## ASSIGNMENT
Every line of the material below should be retyped exactly.
(EXERCISE DATA Opens)
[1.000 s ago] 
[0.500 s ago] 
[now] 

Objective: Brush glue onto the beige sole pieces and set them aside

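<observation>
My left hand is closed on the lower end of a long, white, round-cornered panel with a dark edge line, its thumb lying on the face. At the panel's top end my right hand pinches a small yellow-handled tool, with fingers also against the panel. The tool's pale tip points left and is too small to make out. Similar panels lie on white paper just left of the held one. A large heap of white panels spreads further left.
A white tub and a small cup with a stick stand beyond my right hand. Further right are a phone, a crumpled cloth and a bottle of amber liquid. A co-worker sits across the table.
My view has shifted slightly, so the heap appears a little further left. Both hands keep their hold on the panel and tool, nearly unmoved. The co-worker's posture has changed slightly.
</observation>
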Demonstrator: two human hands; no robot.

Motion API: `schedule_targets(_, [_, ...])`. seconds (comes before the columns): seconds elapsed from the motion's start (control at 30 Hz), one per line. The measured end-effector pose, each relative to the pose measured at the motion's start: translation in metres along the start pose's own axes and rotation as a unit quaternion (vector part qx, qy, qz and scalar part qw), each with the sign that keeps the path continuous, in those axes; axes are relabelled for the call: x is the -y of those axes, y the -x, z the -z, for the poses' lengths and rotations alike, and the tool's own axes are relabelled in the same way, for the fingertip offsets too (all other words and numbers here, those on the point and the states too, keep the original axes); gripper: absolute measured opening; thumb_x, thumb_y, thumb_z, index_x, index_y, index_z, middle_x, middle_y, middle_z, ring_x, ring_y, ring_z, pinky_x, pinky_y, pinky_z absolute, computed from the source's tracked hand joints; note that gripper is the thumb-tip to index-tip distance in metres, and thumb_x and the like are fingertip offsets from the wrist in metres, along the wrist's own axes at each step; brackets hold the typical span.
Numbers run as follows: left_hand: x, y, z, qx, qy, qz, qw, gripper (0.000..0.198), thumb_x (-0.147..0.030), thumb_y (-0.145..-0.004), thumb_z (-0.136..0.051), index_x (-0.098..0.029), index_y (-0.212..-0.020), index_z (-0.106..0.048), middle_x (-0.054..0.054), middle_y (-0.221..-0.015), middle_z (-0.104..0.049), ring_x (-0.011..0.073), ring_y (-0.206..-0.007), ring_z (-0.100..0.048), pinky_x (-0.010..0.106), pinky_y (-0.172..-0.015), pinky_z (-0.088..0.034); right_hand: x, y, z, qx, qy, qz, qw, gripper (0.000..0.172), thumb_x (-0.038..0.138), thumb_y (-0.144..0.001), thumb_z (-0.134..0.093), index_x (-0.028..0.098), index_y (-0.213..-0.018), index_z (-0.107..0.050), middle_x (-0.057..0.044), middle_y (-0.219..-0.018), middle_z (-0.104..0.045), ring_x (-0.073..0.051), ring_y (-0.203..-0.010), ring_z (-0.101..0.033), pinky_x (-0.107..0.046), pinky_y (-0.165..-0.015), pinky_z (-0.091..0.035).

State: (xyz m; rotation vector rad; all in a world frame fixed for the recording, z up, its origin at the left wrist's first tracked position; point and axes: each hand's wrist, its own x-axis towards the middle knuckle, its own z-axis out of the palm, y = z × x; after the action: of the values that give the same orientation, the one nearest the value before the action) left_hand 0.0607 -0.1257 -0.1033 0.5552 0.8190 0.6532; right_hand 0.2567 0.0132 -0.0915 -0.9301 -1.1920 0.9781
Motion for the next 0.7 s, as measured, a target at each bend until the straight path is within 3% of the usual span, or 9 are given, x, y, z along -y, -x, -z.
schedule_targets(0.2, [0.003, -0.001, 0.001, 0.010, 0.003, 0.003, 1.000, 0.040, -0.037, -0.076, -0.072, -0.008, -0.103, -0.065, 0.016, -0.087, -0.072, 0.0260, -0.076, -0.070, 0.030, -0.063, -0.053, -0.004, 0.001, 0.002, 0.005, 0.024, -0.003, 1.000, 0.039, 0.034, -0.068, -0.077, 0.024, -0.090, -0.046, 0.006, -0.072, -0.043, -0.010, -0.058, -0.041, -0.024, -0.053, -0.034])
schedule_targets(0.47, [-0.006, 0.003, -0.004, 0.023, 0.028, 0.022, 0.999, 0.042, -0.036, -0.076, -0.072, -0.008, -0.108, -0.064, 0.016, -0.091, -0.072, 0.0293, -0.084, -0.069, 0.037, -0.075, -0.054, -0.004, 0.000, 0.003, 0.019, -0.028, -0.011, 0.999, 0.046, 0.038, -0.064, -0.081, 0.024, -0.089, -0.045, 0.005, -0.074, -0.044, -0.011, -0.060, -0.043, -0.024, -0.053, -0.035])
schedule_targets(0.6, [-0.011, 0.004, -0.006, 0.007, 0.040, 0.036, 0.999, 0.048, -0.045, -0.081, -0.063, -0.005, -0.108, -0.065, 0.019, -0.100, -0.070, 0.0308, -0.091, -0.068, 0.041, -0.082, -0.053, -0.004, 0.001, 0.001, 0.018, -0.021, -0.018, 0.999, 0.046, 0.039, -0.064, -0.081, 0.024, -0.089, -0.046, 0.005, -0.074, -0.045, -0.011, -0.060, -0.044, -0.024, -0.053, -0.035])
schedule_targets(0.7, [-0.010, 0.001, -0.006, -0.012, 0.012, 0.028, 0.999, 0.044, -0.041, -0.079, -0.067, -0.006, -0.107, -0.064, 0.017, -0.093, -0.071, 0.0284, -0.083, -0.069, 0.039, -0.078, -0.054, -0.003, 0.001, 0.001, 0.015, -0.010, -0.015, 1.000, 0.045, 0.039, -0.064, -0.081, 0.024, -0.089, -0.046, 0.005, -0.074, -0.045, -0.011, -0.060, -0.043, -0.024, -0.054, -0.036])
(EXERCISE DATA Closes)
## FINAL ANSWER
[1.000 s ago] 
[0.500 s ago] 
[now] 

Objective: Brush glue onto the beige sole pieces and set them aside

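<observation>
My left hand is closed on the lower end of a long, white, round-cornered panel with a dark edge line, its thumb lying on the face. At the panel's top end my right hand pinches a small yellow-handled tool, with fingers also against the panel. The tool's pale tip points left and is too small to make out. Similar panels lie on white paper just left of the held one. A large heap of white panels spreads further left.
A white tub and a small cup with a stick stand beyond my right hand. Further right are a phone, a crumpled cloth and a bottle of amber liquid. A co-worker sits across the table.
My view has shifted slightly, so the heap appears a little further left. Both hands keep their hold on the panel and tool, nearly unmoved. The co-worker's posture has changed slightly.
</observation>
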Demonstrator: two human hands; no robot.

Motion API: `schedule_targets(_, [_, ...])`. seconds (comes before the columns): seconds elapsed from the motion's start (control at 30 Hz), one per line. The measured end-effector pose, each relative to the pose measured at the motion's start: translation in metres along the start pose's own axes and rotation as a unit quaternion (vector part qx, qy, qz and scalar part qw), each with the sign that keeps the path continuous, in those axes; axes are relabelled for the call: x is the -y of those axes, y the -x, z the -z, for the poses' lengths and rotations alike, and the tool's own axes are relabelled in the same way, for the fingertip offsets too (all other words and numbers here, those on the point and the states too, keep the original axes); gripper: absolute measured opening; thumb_x, thumb_y, thumb_z, index_x, index_y, index_z, middle_x, middle_y, middle_z, ring_x, ring_y, ring_z, pinky_x, pinky_y, pinky_z absolute, computed from the source's tracked hand joints; note that gripper is the thumb-tip to index-tip distance in metres, and thumb_x and the like are fingertip offsets from the wrist in metres, along the wrist's own axes at each step; brackets hold the typical span.
Numbers run as follows: left_hand: x, y, z, qx, qy, qz, qw, gripper (0.000..0.198), thumb_x (-0.147..0.030), thumb_y (-0.145..-0.004), thumb_z (-0.136..0.051), index_x (-0.098..0.029), index_y (-0.212..-0.020), index_z (-0.106..0.048), middle_x (-0.054..0.054), middle_y (-0.221..-0.015), middle_z (-0.104..0.049), ring_x (-0.011..0.073), ring_y (-0.206..-0.007), ring_z (-0.100..0.048), pinky_x (-0.010..0.106), pinky_y (-0.172..-0.015), pinky_z (-0.088..0.034); right_hand: x, y, z, qx, qy, qz, qw, gripper (0.000..0.172), thumb_x (-0.038..0.138), thumb_y (-0.144..0.001), thumb_z (-0.134..0.093), index_x (-0.028..0.098), index_y (-0.213..-0.018), index_z (-0.107..0.050), middle_x (-0.057..0.044), middle_y (-0.219..-0.018), middle_z (-0.104..0.045), ring_x (-0.073..0.051), ring_y (-0.203..-0.010), ring_z (-0.101..0.033), pinky_x (-0.107..0.046), pinky_y (-0.165..-0.015), pinky_z (-0.091..0.035).

State: (xyz m; rotation vector rad; all in a world frame fixed for the recording, z up, its origin at the left wrist's first tracked position; point and axes: each hand's wrist, its own x-axis towards the middle knuckle, its own z-axis out of the palm, y = z × x; after the action: of the values that give the same orientation, the one nearest the value before the action) left_hand 0.0607 -0.1257 -0.1033 0.5552 0.8190 0.6532; right_hand 0.2567 0.0132 -0.0915 -0.9301 -1.1920 0.9781
Motion for the next 0.7 s, as measured, a target at each bend until the straight path is within 3% of the usual span, or 9 are given, x, y, z along -y, -x, -z.
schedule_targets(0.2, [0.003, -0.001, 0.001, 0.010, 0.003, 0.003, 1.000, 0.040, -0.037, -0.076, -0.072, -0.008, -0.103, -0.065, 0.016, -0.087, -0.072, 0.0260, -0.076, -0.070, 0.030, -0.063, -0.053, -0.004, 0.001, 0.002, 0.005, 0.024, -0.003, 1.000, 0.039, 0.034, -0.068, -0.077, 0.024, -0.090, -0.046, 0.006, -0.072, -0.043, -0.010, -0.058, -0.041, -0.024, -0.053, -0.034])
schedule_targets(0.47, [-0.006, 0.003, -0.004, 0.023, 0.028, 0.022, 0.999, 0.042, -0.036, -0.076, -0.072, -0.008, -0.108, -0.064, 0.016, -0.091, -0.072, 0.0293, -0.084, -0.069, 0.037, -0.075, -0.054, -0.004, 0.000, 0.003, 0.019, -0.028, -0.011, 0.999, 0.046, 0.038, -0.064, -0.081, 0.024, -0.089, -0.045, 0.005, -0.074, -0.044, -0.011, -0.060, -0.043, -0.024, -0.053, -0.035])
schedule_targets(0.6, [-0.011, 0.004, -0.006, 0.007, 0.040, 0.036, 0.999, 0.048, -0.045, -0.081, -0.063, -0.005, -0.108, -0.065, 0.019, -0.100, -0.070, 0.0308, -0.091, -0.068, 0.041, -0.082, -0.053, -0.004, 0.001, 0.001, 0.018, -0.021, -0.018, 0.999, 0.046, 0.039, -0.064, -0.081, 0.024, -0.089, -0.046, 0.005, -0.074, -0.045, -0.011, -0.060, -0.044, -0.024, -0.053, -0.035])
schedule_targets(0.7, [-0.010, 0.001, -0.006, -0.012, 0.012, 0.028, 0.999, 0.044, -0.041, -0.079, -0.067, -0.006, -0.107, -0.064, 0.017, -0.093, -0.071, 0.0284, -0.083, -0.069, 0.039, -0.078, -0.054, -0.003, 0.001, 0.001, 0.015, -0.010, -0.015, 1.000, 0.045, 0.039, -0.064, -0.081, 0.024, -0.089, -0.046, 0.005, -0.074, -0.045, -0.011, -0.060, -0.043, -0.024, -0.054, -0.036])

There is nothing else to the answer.